**TASK TO CARRY OUT:** Write out every entry precisely as given, leaving the pictures out.

**THE INPUT:**
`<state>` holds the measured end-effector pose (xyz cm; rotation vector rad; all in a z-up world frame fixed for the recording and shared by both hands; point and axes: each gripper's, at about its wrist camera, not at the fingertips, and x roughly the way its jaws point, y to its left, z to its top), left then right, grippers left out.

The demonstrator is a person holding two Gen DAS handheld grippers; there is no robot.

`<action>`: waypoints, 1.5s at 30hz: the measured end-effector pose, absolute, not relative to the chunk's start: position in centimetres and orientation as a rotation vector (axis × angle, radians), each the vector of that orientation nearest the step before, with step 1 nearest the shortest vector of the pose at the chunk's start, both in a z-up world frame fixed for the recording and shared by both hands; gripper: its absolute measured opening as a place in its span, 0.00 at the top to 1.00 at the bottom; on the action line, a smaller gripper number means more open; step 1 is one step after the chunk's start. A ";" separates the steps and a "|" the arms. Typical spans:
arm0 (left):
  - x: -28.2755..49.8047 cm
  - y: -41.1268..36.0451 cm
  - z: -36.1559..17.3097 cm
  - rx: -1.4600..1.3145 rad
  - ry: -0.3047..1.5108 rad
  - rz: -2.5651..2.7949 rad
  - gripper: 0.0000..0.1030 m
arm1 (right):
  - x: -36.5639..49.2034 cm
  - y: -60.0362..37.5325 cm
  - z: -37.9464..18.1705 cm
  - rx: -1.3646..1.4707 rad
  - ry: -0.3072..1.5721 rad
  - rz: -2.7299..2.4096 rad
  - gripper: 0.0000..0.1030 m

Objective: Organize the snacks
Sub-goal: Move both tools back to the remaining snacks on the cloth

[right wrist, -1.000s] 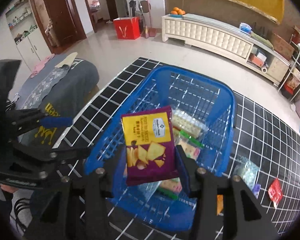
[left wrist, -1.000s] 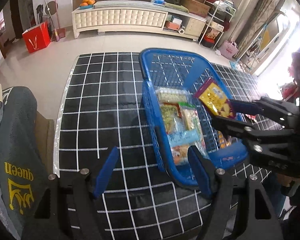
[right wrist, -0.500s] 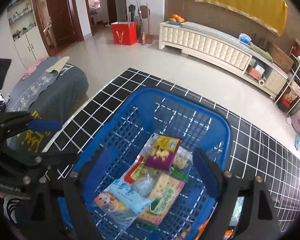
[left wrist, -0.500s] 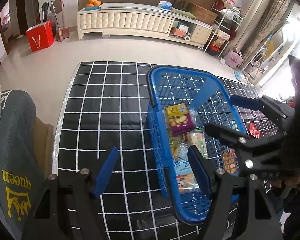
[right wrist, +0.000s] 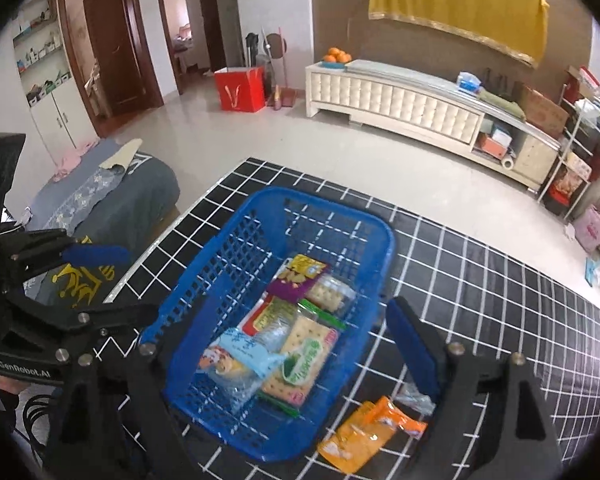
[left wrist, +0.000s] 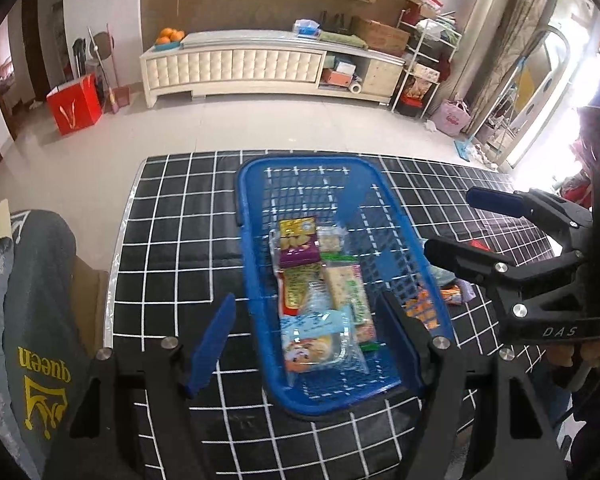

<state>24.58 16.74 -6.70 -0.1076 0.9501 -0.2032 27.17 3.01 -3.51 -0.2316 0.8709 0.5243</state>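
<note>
Hovering wide apart and empty, left gripper [left wrist: 306,344] and right gripper [right wrist: 296,340] flank the blue basket [right wrist: 384,264]; purple snack packet [right wrist: 298,276] lies inside.

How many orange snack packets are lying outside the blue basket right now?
1 orange packet for sure, on the black grid mat against the blue basket's near right corner. It may be two overlapping; the right gripper hides more mat.
</note>
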 end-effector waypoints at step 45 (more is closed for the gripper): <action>25.9 -9.3 -7.4 0.056 0.996 -0.427 0.32 | 23.3 -24.6 -4.3 -0.026 0.878 0.287 0.13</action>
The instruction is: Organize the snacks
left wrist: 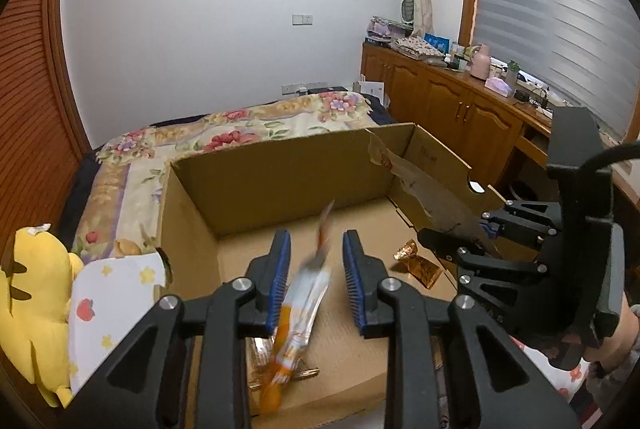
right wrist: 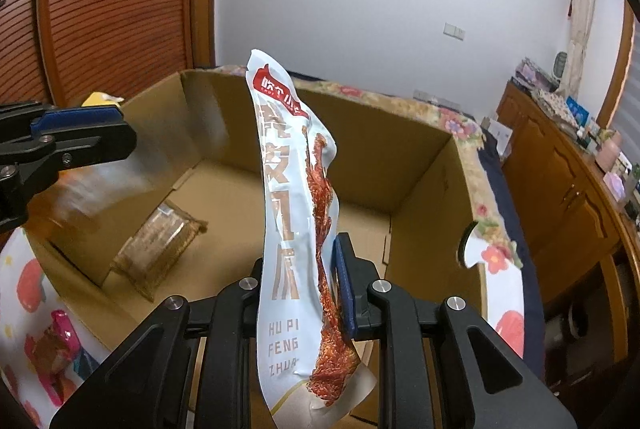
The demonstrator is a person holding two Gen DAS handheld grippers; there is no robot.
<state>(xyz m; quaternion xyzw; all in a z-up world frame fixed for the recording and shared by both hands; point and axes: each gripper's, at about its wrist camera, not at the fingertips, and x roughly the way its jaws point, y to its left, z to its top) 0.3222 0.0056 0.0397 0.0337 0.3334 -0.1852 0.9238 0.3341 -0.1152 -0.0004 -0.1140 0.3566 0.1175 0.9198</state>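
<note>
Pale-blue snack pouch (right wrist: 296,229) clamped in right hand-held gripper (right wrist: 304,293); left hand-held gripper (left wrist: 316,277) parted, orange packet (left wrist: 296,309) loose between.

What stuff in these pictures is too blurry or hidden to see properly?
- Orange-and-silver snack packet, left wrist view: motion blur smears its print; between the left tongs, whose pads stand clear of it.
- Brown packet in the cardboard box, right wrist view: label too blurred to read.
- Pink packet, right wrist view: partly hidden by the box wall.

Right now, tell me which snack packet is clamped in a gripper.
The pale blue packet, pinched upright in the right gripper. The orange one falls free; the gold one lies in the box.
</note>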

**RESULT OF THE EXERCISE:**
`<state>` holds the measured end-effector pose (xyz cm; rotation vector rad; all in a z-up world frame fixed for the recording and shared by both hands; point and axes: each gripper's, at about its wrist camera, not at the fingertips, and x roughly the way its jaws point, y to its left, z to its top), left then right, grippers left out.

The demonstrator is a person holding two Gen DAS handheld grippers; there is no robot.

`<action>`: waypoints, 1.5s at 30hz: the measured end-effector pose, absolute, not relative to the chunk's start: position in centimetres and orientation as a rotation vector (axis × angle, radians), each the vector of that orientation nearest the step before, with step 1 nearest the shortest vector of the pose at the chunk's start, both in a z-up world frame fixed for the recording and shared by both hands; gripper: its absolute measured opening as a place in its span, 0.00 at the top to 1.00 at the bottom; on the action line, a smaller gripper number means more open; step 1 is one step after the chunk's start. A ";" separates the steps and a "|" the arms. Typical spans:
arm0 (left):
  - x: -28.2755..49.8047 cm
  - y: -41.1268..36.0451 cm
  - z: -36.1559..17.3097 cm
  - rx: -1.4600..1.3145 rad
  - ry: -0.3047..1.5108 rad
  - rz: -2.5651..2.7949 rad
  - gripper: 0.0000..0.1030 m
arm1 (right):
  - x: -36.5639..49.2034 cm
  - y: -60.0362..37.5325 cm
  - z: -37.9464..18.1705 cm
  - rx: -1.3646..1.4707 rad
  - ry: -0.3072..1.5721 rad
  - rz: -2.7299..2.4096 rad
  - gripper: 0.0000..0.1030 m

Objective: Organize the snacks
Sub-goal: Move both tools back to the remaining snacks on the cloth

[right wrist, -1.000s] 
[left wrist, -1.000s] 
[right wrist, -0.500s] 
[left wrist, -0.500s] 
[right wrist, +0.000s] 
[left wrist, +0.000s] 

<state>24.58 16.74 -6.70 -0.1076 0.9501 -0.2032 27.17 3.01 -3.51 -0.2316 0.8709 0.5243</state>
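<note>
Hovering wide apart and empty, left gripper [left wrist: 306,344] and right gripper [right wrist: 296,340] flank the blue basket [right wrist: 384,264]; purple snack packet [right wrist: 298,276] lies inside.

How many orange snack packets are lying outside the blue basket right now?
1 orange packet for sure, on the black grid mat against the blue basket's near right corner. It may be two overlapping; the right gripper hides more mat.
</note>
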 end-effector waypoints at step 45 (more is closed for the gripper): <action>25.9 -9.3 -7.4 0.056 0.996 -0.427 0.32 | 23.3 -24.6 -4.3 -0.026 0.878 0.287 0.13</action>
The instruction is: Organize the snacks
left wrist: 
right wrist: 
The demonstrator is a person holding two Gen DAS handheld grippers; there is no robot.
<state>(xyz m; quaternion xyzw; all in a z-up world frame fixed for the recording and shared by both hands; point and axes: each gripper's, at about its wrist camera, not at the fingertips, and x roughly the way its jaws point, y to its left, z to its top) 0.3222 0.0056 0.0397 0.0337 0.3334 -0.1852 0.9238 0.3341 -0.1152 -0.0004 -0.1140 0.3566 0.1175 0.9198</state>
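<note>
Pale-blue snack pouch (right wrist: 296,229) clamped in right hand-held gripper (right wrist: 304,293); left hand-held gripper (left wrist: 316,277) parted, orange packet (left wrist: 296,309) loose between.

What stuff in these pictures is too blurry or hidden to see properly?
- Orange-and-silver snack packet, left wrist view: motion blur smears its print; between the left tongs, whose pads stand clear of it.
- Brown packet in the cardboard box, right wrist view: label too blurred to read.
- Pink packet, right wrist view: partly hidden by the box wall.

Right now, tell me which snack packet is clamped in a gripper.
The pale blue packet, pinched upright in the right gripper. The orange one falls free; the gold one lies in the box.
</note>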

This completes the required output.